Google hits!

Forum Moderators: open

Message Too Old, No Replies

Google hits!

kosar

2:25 pm on Oct 25, 2004 (gmt 0)

60,000 google hits so far this month never have seen anything like this. Anyone else having this experience?

jack_dt

12:54 am on Nov 4, 2004 (gmt 0)

Killroy, you need some better scripts.

One of my servers gets about 30k hits an hour from the G bot. All codes.

aleksl

3:21 am on Nov 4, 2004 (gmt 0)

30K hits an hour is only about 8 per second. That should not create 50 simultaneous processes. He's got bigger issues - slow code, and a bigger server won't help much here.

jcoronella

3:32 am on Nov 4, 2004 (gmt 0)

What language is that in Sven? ;)

steveb

3:36 am on Nov 4, 2004 (gmt 0)

It seems Google is heavily crawling some stuff it lightly crawled before, and more lightly crawling sites it used to crawl much more heavily. From what I read here Google seems to be heavy crawling the low PR side of the web. In contrast, there is a thread in another forum talking about Googlebots recent timidity.

RedWolf

3:49 am on Nov 4, 2004 (gmt 0)

I'm glad to see that GBot is hard at work.

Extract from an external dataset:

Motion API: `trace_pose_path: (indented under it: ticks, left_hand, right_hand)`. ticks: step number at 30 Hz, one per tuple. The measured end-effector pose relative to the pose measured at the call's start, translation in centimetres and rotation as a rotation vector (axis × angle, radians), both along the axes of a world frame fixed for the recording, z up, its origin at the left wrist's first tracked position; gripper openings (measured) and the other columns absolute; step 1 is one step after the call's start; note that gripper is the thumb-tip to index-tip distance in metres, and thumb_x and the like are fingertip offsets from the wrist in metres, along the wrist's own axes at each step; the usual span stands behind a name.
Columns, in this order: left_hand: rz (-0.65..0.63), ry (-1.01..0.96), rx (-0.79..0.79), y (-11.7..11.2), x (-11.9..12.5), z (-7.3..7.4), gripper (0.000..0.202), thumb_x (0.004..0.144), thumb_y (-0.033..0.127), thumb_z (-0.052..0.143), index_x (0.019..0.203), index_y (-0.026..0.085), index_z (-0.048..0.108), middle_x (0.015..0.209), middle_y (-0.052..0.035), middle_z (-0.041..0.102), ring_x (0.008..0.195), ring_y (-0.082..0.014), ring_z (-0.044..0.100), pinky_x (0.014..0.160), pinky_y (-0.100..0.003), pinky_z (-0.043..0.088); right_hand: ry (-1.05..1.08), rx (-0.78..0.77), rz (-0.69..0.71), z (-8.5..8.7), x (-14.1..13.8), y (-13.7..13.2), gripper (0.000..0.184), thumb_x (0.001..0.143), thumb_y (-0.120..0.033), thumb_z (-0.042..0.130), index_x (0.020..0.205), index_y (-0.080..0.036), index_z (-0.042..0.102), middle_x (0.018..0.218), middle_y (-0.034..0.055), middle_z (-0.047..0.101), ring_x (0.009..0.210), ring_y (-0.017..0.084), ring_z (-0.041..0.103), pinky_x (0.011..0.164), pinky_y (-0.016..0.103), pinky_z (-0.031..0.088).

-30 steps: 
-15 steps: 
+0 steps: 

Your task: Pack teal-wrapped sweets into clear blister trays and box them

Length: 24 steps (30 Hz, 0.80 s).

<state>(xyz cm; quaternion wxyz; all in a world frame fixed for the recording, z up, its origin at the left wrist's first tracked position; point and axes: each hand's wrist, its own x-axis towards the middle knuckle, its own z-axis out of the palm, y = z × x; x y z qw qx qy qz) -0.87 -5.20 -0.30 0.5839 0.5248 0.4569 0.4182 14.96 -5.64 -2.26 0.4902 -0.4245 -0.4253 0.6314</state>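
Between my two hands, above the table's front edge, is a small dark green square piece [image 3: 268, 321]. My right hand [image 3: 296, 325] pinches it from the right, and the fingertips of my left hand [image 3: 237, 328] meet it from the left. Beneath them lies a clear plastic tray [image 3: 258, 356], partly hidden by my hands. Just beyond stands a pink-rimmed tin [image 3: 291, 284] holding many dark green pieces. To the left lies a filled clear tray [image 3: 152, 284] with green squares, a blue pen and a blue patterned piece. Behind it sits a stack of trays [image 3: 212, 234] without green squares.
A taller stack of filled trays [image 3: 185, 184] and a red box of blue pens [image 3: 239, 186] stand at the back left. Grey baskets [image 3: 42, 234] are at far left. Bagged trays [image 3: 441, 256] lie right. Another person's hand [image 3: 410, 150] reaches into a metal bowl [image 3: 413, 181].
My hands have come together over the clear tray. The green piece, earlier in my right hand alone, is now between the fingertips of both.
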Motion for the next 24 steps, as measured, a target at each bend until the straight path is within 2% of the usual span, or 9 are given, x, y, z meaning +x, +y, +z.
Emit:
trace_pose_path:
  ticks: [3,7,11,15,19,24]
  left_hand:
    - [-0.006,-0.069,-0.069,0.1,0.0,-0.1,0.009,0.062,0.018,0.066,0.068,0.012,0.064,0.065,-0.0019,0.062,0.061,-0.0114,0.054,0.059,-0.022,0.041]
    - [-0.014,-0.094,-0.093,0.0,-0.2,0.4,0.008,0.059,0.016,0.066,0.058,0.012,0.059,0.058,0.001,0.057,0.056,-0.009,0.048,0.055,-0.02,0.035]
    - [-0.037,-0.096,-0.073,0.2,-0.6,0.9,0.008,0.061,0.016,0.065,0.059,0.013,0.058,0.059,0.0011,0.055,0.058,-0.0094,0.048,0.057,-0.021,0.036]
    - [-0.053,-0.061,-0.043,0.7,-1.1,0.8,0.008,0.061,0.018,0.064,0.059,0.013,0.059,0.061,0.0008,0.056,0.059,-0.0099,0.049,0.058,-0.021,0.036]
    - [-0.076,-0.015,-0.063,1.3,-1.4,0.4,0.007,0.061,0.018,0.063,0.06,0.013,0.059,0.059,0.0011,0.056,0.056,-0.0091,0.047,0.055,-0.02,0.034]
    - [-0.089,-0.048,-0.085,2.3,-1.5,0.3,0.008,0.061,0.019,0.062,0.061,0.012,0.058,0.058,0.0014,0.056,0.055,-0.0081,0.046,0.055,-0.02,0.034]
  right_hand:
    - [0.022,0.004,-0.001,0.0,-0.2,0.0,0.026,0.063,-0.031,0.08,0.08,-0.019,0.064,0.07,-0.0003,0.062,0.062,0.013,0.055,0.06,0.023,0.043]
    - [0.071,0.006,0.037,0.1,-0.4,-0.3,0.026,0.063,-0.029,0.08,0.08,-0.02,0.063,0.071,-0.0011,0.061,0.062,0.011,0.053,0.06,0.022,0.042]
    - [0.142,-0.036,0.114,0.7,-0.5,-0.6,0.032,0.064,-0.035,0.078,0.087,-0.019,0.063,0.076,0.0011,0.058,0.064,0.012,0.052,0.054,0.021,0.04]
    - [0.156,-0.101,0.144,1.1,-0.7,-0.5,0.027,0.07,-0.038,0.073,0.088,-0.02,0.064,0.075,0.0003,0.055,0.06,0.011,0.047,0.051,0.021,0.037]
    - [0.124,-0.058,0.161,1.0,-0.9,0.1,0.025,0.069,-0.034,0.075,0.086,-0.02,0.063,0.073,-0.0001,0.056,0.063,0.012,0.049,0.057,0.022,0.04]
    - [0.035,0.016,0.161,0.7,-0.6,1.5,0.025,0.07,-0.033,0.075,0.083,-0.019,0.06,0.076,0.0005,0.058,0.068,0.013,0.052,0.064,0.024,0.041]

I put up a new site last week with a link from one of my other sites. Over the weekend GBot showed up and grabbed the home page a couple times, then today Gbot came with a vengence and looks like it got almost all the pages. Tonight I got my first visitor from a Google search. Page 5 of the SERP for a term I really didn't plan for, but what the hey, I'm in in a week.

archnizzle

3:59 am on Nov 4, 2004 (gmt 0)

I concur Steveb---on one PR8 site with 100,000+ pages, Gbot is not crawling like it used to (only a few hundreds pages crawled), despite getting hundreds of new links from a massive network of high pr sites (mostly 8's). Worse yet, rankings have slipped in the last 48 hours.

On another site, also 100,000+ pages, with just a few new links here and there (but from the same high pr8's network as site1 above), Gbot took in nearly 50,000 pages yesterday. It's rankings have jumped!

Is it possible that I over-did it with new inbound links? Why is one site getting all the crawls and the other nothing?

WebFusion

4:15 am on Nov 4, 2004 (gmt 0)

Is it possible that I over-did it with new inbound links? Why is one site getting all the crawls and the other nothing?

Maybe google's on to the network your buying links from (and they are taking steps to stop it from passing PR)?

archnizzle

4:31 am on Nov 4, 2004 (gmt 0)

WebF ¦ While it's certainly a very real possibility in general, I don't think so in this case. The main reason I'm ruling it out, is because the other site (site2) that is now being crawled more and that has moved up in rankings is linked off the same network in question (but albeit to a much lesser extent than site1). As expected, the biggest serp jumps for site2 were for keywords/pages specifically linked off of this network.

I don't want to get too off topic here, but I'm wondering why a pr8 site with hundreds of pr8 links from diverse and VERY well respected networks is not getting crawled as would be expected.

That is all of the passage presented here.